As an Englishman myself, I'd just like to say: Bravo Mr. Vento! Despite your peculiarly non-English-sounding name, I think you've hit the bloody nail on the bally head. But have you gone far enough? Might I suggest you not only enforce an English-only rule, but also insist on the glorious mother tongue being spoken with a proper English accent?

This could be enforced by roast-beef-fed thugs wielding cricket bats with which they'd spank any customer uttering such hideously un-English barbarisms as "cheese wit," "sody warder" or "ker-waffy." Might I further suggest, sir, you take the first few beatings in person, as I notice you are possessed of a distinctly un-English American "twang" that I'm sure you'd love remedied.

And while we're on the subject of pig-ignorant bigotry. In the suburban Barnes & Nobles that circle this city like book-bloated death stars, you'll currently find "sports" tables packed with tomes about golf, baseball and American football. Plus—in the midst of the World Cup—just one book about soccer. It might be further noted that to get to one of these stores from anywhere remotely civilized on a Saturday morning, one drives past packed soccer field after packed soccer field. But, as the B&N employee told me, "soccer's not very big around here." So that's all right then.

To make things worse, the aforementioned token soccer book is The Thinking Fan's Guide to the World Cup—a scurrilous volume in which contributor Dave Eggers makes the outrageous claim that in a soccer match, "22 kids can be running around, most of them aimlessly, or picking weeds by the sidelines." This is so factually wrong it makes me want to punch a kitten.
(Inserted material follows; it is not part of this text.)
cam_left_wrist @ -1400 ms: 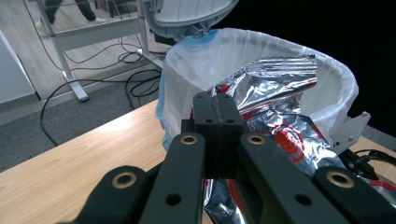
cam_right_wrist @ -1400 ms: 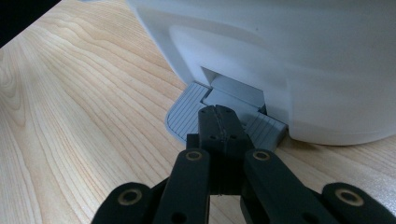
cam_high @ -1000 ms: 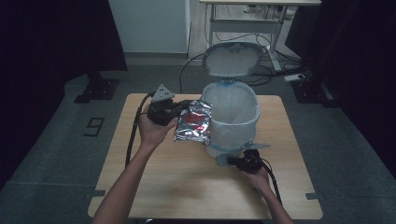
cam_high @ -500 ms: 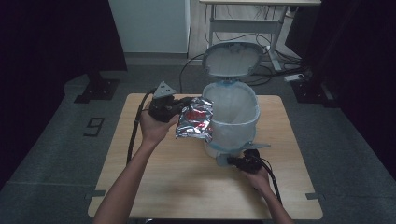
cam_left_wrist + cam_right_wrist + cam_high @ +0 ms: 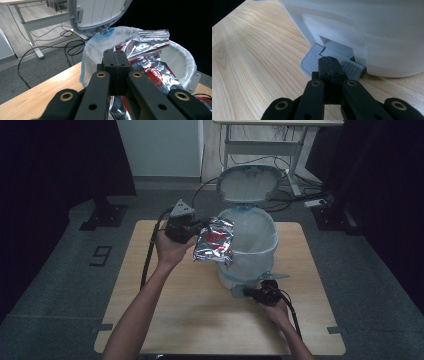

I've instead decided to transfer my corporate book-barn loyalties to Borders. But what's this? Groovy hipster scribe Chuck Klosterman will be reading from his book Killing Yourself to Live at Borders on Broad Street at 7 p.m. on June 29? Could this be the same Klosterman who claimed in his previous book Sex, Drugs and Cocoa Puffs that "a normal 11-year-old could play an entire [soccer] season without placing toe to sphere and nobody would even notice," and, "I would sooner have my kid deal crystal meth than play soccer." What is this? A sports-klan conspiracy among the major booksellers to keep America isolated, hated and playing with itself?